*** DATASET CONTENT ***
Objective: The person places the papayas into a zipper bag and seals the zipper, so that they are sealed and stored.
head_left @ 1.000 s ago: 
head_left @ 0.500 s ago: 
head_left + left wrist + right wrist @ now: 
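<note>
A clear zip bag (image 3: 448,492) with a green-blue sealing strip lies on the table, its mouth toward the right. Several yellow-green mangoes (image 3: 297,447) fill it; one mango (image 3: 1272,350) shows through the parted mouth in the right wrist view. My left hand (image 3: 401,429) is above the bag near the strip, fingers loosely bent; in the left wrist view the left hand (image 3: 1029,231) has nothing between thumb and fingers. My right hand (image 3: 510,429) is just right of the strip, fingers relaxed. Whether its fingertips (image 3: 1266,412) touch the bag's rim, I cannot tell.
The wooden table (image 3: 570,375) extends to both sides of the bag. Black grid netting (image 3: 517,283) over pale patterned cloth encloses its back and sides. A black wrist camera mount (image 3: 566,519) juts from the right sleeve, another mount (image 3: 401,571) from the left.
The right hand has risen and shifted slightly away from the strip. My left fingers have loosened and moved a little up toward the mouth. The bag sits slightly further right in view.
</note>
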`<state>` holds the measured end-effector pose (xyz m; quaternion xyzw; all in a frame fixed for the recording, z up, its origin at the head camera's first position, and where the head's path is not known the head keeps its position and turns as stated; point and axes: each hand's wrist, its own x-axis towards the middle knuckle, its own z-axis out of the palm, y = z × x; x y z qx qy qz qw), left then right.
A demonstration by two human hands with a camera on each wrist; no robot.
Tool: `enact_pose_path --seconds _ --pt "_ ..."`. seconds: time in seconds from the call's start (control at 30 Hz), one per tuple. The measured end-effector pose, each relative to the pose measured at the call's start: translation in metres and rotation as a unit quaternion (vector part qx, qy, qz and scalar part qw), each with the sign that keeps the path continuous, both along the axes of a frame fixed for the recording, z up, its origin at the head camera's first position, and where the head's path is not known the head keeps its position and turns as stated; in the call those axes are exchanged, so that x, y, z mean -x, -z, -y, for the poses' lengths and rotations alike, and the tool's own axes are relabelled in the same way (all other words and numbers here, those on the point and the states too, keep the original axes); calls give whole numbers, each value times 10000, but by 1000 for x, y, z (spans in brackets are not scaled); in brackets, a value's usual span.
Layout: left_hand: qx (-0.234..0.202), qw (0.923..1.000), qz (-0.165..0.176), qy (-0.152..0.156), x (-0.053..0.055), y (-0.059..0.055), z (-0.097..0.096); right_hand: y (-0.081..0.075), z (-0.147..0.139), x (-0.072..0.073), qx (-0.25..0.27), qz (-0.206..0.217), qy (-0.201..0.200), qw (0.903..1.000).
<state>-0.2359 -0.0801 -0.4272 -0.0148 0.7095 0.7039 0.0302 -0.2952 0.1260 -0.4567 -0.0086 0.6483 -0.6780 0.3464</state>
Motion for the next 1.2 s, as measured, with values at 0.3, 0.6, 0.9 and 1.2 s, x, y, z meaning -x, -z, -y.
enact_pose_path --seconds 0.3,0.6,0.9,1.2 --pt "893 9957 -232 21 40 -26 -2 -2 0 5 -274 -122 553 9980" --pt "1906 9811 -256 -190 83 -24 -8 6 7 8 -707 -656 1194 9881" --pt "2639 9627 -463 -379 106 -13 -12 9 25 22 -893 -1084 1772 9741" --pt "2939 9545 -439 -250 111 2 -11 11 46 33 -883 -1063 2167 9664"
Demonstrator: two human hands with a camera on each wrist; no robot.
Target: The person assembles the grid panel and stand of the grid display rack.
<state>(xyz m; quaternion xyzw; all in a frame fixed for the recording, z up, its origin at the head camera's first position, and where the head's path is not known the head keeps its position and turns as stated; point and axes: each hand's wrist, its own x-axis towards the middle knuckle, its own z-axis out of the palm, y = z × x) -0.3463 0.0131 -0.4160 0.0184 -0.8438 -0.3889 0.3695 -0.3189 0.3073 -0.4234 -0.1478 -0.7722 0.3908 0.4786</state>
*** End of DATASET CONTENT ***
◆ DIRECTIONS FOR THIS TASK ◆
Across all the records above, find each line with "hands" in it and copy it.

◆ REPLY TO THE EXERCISE ◆
A demonstration by two human hands with a camera on each wrist; no robot.
Demonstrator: two human hands with a camera on each wrist; no robot.

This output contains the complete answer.